Yine rakibimize karşı oynuyorduk ve alınan üç puan lige tutunma adına çok önemliydi.
Oynanmakta olan futbolun hem iyi hem de güzel olmadığını hepimiz gördük, ne var ki alınan üç puan altın değerinde…
Ortaya konan futbolun; akla, estetiğe ve yaratıcılığa uygun olduğu pek söylenemez. Ancak sonuç harika…
Karşılaşmadaki pozisyon kısırlığı; ‘atan galip gelecek’ diyordu. Golü öyle bir dakikada bulduk ki rakibin tüm konsantrasyonu alt üst oldu, gardı düştü ve bir çeşit teslimiyet sergilendi. Bunu yapılan pas hatalarında görmek mümkün.
Oysa karşılaşmaya etkili başlayan ve üç puanı isteğini daha çok sergileyen Karagümrük takımıydı…
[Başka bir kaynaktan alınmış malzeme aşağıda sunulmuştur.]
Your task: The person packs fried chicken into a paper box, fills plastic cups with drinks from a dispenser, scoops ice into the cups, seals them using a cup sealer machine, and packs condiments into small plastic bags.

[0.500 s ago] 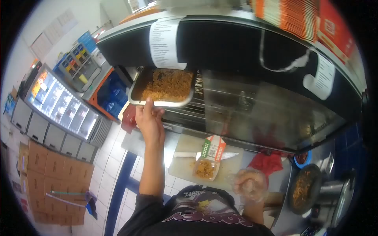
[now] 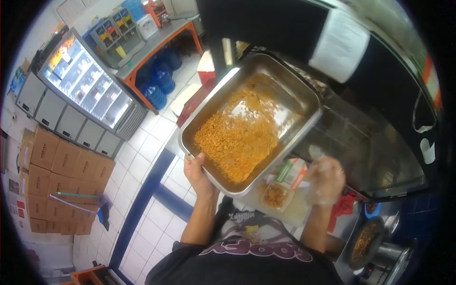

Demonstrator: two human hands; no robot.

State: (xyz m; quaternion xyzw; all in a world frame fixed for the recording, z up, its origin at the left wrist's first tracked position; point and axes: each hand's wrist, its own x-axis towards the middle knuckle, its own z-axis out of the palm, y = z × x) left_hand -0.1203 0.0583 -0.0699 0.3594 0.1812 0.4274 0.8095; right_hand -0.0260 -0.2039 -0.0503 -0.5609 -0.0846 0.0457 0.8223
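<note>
My left hand (image 2: 201,179) grips the near left corner of a deep steel food pan (image 2: 304,102), thumb over its rim. The pan tilts in front of the black warming cabinet (image 2: 266,28). Orange-brown crumbly food (image 2: 232,142) lies mostly towards its near left part; bare metal shows at the far right. To the right of the pan, my right hand (image 2: 327,179) wears a clear plastic glove. Its fingers are smeared, so I cannot tell if they are closed. Between the hands, a small clear tub (image 2: 277,195) of similar food with a printed card lid (image 2: 291,173) sits on the cutting board (image 2: 297,211).
A dark pan of food (image 2: 365,242), a blue bowl (image 2: 373,209) and a red cloth (image 2: 341,211) are at the lower right. Leftward stand a glass-door fridge (image 2: 80,80), stacked cardboard boxes (image 2: 61,175) and a broom (image 2: 102,211). Water jugs (image 2: 159,80) sit under an orange-legged table.
My left hand has brought the pan out of the cabinet, nearer and lower, tilting it so more of its inside shows. My gloved right hand has risen towards the pan. The view has turned.
</note>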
Başlama düdüğüyle birlikte, oyunu forse eden ve tempoyu belirleyen de…
Dönen topları zaten hiç sormayın…
Sonrasında maç; seyir zevki yerlerde sürünen ve heyecanı olmayan bir hal aldı. Buna rağmen her iki yarıda da skoru değiştirme fırsatı yakaladık. 26.dakikada Emre Kılıç, 77’de Ercan Kara ile gole yaklaştık.
2.yarıda oyunda dengeyi sağladık.
Ne var ki oyun orta saha mücadelesinden öteye geçemedi.
Gistol, yaptığı değişiklerle oyunu biraz daha kanatlara yıkmayı hedefledi. Lakin defans arkasına atılan toplar ya rakip savunmada eridi ya da yerini bulmadı.
Önce Fofana’yı, ardından defansta iyi işler yapan Mustafa Tan yerine Osman Çelik’i oyuna aldı. Hedef; pivot özelliği olan Ercan Kara’nın kafasından gol bulabilmekti.